We need to stop just treating ‘burnout’ symptoms and begin to address the root cause — we must start identifying elements contributing to the toxic healthcare workplace — and ‘fix’ them.

References:

  1. Tina Shaw, Michael R Privitera, LinkedIn, July 1, 2022. https://www.linkedin.com/posts/tinashahmd_burnout-humanfactorsengineering-ehr-activity-6948072916852903936-oBfB/?utm_source=linkedin_share&utm_medium=android_app
  2. Evan Wade, ‘Are You in a Toxic Healthcare Workplace? 5 Signs to Look For’. Barton Associates, February 09, 2017. https://www.bartonassociates.com/blog/are-you-in-a-toxic-healthcare-workplace
  3. M, ‘Time to Face the Truth: Healthcare Workplaces are Toxic.’ Reflections of a Millennial Doctor, December 17, 2018. https://reflectionsofamillennialdoctor.com/2018/12/17/healthcare-workplaces-toxic/
  4. Raven Ishak, ‘19 Signs Your Work Environment Is Toxic.’ Bustle, July 8, 2018. https://www.bustle.com/articles/170826-19-signs-your-work-environment-is-toxic-affecting-you-negatively
  5. Cleveland Clinic, ‘8 Signs of a Toxic Work Environment. A hostile work environment can be harmful to your health and wellness.’ Cleveland Clinic Health Essentials, January 12, 2022. https://health.clevelandclinic.org/toxic-work-environment/
  6. CDC-NIOSH, ‘Healthcare Workers: Work Stress & Mental Health.’ https://www.cdc.gov/niosh/topics/healthcare/workstress.html
  7. Lawrence Donaldson, ‘TOXIC WORKPLACE CULTURES IN HEALTH.’ PHN Channel.blog, February 7, 2021. https://phnchannel.blog/2021/02/07/toxic-workplace-cultures-in-health/
  8. Asher Wildman, ‘More than 500,000 have left the health care industry since early 2020, data shows’. Spectrum News, Oct 8, 2021. https://www.mynews13.com/fl/orlando/news/2021/10/09/more-than-500-000-people-have-quit-the-health-care-industry-since-the-start-of-the-pandemic–data-shows
  9. Roxanne Nelson, ‘Are Docs Getting Fed Up With Hearing About Burnout?’ Medscape, June 18, 2022. https://www.medscape.com/viewarticle/974638
ABOUT THE AUTHOR

Dr. Severance is an adjunct assistant professor in the Department of Medicine at Duke University School of Medicine. His clinical practice includes a position as an attending physician in the Division of Hyperbaric Medicine, Erlanger Baroness Medical Center, UT College of Medicine/Health Science Center in Chattanooga, TN.

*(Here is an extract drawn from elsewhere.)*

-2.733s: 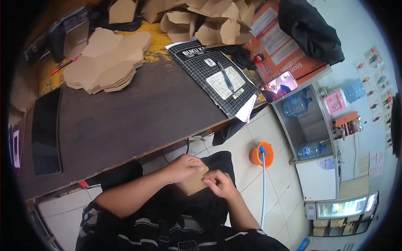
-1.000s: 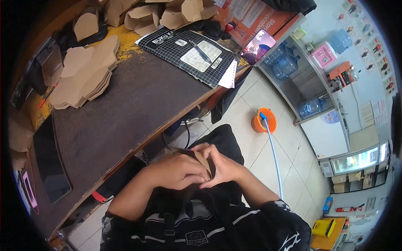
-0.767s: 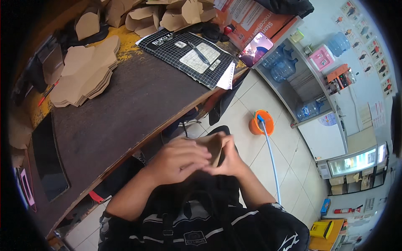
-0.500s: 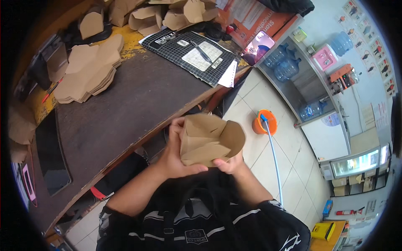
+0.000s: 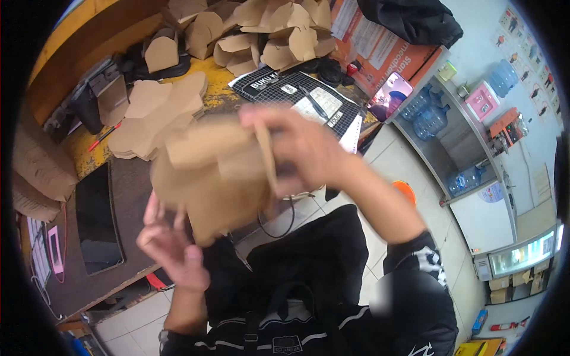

He frequently speaks to various issues in clinical healthcare and consults on questions of healthcare workplace dissatisfaction/burnout and related issues.  He can be followed on LinkedIn.

1 Comment

  1. I am in a pre hospital environment and echo your opinion. Members of my department (in a large metropolitan city) reported for work every day during CoVid, dealing with several public health crises…CoVId, Gun violence, Opioid addiction, and mental/behavioral health issues.
    The health care system is broken, a revolving door, not addressing the underlying needs of the citizens of this country. The providers are not weak, frail, or in need of mental health. They are in need of respect for a job well done.
    The extent that some of our hospitals adapted, improvised and managed CoVId continues to amaze me. Entire “wards” were created in hospital lobbies. I can only say that in my community, my providers rarely saw extended wall times, waiting for an ER bed to open up for our patients.